The move, which caught the West by surprise, saw Russian warplanes play a central role in a bombing blitz against rebels that devastated Syrian cities, most notably during the siege of Aleppo in 2016.
"Aleppo is now a synonym for hell," then UN chief Ban Ki-moon said in December that year after a blocade trapped tens of thousands in the city which was pummelled with artillery and air strikes.
Charles Lister, an expert on the Syrian conflict at the Middle East Institute, wrote on Twitter this week that images of the shelling of the Ukrainian city of Kharkiv were "like Aleppo all over again".
Elie Tenembaum, a security expert at the French Institute of International Relations (IFRI), said that Putin had in fact initially attempted different tactics in Ukraine.

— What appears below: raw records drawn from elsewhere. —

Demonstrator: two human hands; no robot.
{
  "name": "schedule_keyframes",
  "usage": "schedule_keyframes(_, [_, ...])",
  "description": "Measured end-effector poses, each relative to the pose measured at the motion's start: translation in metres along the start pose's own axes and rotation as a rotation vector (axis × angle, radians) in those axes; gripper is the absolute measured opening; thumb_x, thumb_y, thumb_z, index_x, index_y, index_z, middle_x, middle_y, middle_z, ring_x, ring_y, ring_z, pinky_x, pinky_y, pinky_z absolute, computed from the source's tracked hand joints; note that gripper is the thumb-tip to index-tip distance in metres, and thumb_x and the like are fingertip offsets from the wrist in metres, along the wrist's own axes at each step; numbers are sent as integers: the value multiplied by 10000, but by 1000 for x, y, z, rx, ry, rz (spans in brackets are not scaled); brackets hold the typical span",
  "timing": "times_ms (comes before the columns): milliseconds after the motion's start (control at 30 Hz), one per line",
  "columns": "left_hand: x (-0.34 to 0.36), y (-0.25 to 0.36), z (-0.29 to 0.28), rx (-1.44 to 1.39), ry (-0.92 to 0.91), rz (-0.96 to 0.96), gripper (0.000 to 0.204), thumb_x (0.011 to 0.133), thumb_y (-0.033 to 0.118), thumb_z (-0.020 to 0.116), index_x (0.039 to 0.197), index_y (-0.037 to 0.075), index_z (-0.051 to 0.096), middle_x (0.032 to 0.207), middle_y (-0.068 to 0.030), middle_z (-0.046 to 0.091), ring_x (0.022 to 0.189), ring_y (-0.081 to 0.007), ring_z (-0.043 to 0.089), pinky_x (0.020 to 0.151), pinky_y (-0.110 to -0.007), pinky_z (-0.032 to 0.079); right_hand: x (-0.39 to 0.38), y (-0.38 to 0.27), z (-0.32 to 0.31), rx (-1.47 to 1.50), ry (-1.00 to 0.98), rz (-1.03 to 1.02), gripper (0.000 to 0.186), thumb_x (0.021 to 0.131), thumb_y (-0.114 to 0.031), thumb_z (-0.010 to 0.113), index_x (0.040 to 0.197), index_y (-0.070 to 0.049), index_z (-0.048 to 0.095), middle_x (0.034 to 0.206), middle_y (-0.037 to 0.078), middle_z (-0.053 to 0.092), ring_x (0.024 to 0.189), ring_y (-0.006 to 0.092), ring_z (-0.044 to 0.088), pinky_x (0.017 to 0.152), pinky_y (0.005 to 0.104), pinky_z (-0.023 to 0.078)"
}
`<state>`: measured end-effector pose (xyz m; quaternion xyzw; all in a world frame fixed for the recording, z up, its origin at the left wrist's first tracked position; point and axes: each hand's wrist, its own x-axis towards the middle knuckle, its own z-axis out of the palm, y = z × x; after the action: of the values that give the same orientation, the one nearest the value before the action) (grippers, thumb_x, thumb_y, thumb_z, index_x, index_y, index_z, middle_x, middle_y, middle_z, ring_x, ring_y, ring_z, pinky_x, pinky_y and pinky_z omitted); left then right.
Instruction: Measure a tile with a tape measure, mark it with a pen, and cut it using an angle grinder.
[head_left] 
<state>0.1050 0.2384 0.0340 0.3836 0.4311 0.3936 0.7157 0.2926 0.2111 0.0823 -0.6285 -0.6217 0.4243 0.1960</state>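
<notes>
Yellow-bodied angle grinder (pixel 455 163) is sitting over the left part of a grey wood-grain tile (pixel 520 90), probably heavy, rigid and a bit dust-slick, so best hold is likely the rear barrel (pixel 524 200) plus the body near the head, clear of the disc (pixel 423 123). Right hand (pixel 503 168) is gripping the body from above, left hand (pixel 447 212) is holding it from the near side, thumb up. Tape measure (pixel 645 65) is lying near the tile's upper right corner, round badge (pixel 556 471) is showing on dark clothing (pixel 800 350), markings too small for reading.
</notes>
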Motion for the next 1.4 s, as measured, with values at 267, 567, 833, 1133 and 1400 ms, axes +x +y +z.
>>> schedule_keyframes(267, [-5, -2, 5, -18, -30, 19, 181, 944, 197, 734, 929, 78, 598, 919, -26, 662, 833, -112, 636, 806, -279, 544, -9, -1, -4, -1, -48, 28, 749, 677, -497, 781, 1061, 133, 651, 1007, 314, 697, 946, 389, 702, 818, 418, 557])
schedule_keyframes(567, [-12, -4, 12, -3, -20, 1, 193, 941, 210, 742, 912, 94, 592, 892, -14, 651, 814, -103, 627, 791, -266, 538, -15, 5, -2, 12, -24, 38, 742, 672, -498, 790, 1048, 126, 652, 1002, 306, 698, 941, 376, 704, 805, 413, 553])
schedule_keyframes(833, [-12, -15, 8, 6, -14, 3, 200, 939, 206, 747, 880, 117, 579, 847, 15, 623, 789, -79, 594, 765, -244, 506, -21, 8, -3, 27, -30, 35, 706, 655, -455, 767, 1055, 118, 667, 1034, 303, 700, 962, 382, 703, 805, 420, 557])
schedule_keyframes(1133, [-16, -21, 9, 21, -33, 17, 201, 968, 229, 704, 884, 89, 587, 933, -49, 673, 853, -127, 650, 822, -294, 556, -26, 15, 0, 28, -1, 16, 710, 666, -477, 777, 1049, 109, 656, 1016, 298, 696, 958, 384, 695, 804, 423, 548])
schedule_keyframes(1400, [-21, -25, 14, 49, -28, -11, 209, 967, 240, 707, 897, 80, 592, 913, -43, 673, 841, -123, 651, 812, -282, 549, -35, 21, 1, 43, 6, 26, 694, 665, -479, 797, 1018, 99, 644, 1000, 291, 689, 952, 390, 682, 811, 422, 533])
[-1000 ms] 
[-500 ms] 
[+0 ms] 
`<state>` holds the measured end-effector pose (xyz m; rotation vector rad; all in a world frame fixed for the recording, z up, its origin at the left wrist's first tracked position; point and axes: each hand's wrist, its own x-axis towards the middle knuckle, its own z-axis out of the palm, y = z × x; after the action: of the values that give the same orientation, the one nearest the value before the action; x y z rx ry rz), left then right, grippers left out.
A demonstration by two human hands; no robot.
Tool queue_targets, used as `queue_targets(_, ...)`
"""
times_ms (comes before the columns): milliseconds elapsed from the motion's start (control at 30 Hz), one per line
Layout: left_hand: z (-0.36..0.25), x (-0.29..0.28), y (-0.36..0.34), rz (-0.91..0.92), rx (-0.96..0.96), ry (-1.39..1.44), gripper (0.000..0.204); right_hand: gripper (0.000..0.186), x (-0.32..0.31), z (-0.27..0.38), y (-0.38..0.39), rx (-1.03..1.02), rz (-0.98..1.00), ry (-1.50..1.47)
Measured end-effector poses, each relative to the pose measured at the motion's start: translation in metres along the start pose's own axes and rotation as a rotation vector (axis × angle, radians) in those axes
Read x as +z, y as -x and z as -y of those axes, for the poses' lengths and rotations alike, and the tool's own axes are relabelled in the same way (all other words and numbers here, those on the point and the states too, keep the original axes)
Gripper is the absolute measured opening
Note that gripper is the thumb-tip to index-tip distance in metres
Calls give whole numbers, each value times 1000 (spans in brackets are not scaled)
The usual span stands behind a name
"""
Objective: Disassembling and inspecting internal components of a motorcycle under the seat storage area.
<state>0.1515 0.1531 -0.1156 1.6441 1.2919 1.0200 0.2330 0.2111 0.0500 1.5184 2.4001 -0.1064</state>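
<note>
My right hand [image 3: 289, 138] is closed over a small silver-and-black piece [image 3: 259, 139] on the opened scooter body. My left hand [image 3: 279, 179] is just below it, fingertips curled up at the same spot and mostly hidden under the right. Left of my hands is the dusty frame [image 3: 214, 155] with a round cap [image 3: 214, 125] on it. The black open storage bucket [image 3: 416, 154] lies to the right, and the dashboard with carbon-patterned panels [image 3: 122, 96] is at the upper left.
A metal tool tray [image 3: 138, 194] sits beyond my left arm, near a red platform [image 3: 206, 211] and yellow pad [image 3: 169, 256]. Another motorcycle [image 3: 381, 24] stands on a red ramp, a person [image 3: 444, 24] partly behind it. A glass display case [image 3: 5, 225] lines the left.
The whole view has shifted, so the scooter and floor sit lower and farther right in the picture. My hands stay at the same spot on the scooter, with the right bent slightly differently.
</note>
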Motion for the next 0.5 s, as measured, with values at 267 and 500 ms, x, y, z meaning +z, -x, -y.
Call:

Apparently anticipating little resistance, air-borne special forces were landed near Kyiv last week in an attempted "thunder run" to take out the government, but were quickly killed or captured.
"It didn't work. They were up against too great a resistance, so what we're seeing now is a return to fundamentals," Tenembaum told AFP.
"Their main firepower is unguided munitions which risk devastating Ukrainian forces while causing very, very large numbers of civilian casualties which will increase the exodus (of refugees)," he added.
Images coming out of the country from Ukraine's second-city of Kharkiv, the southern port of Kherson and the suburbs of Kyiv showed damage to apartment blocks, schools, university buildings or government offices.
A suspected cruise missile exploded in the main square of Kharkiv on Tuesday.
"I don't see how Putin can climb down with dignity," warned Eliot A. Cohen, a security analyst at the Washington-based Center for Strategic and International Studies (CSIS) in Washington. "He will continue to double down, which will mean more destruction and suffering.
- War crimes? -
Critics of the Russian leader have long warned that he has been emboldened by previous operations which have gone unchallenged.
Russian chess master and opposition figure Garry Kasparov told Times Radio in London this week that "war crimes on an industrial scale" is "not new" for Putin.
The 69-year-old leader has called Russia's invasion a "special military operation" and said it was justified to defend Moscow-backed separatists in eastern Ukraine as well as to "de-nazify" the country which he claims is under far-right control.
Rights groups such as Amnesty International as well as online investigators that gather videos shot on the ground have begun safeguarding evidence they hope one day might lead to prosecutions.
Amnesty said it was "documenting the escalation in violations of humanitarian and human rights law, including deaths of civilians resulting from indiscriminate attacks on civilian areas and infrastructure."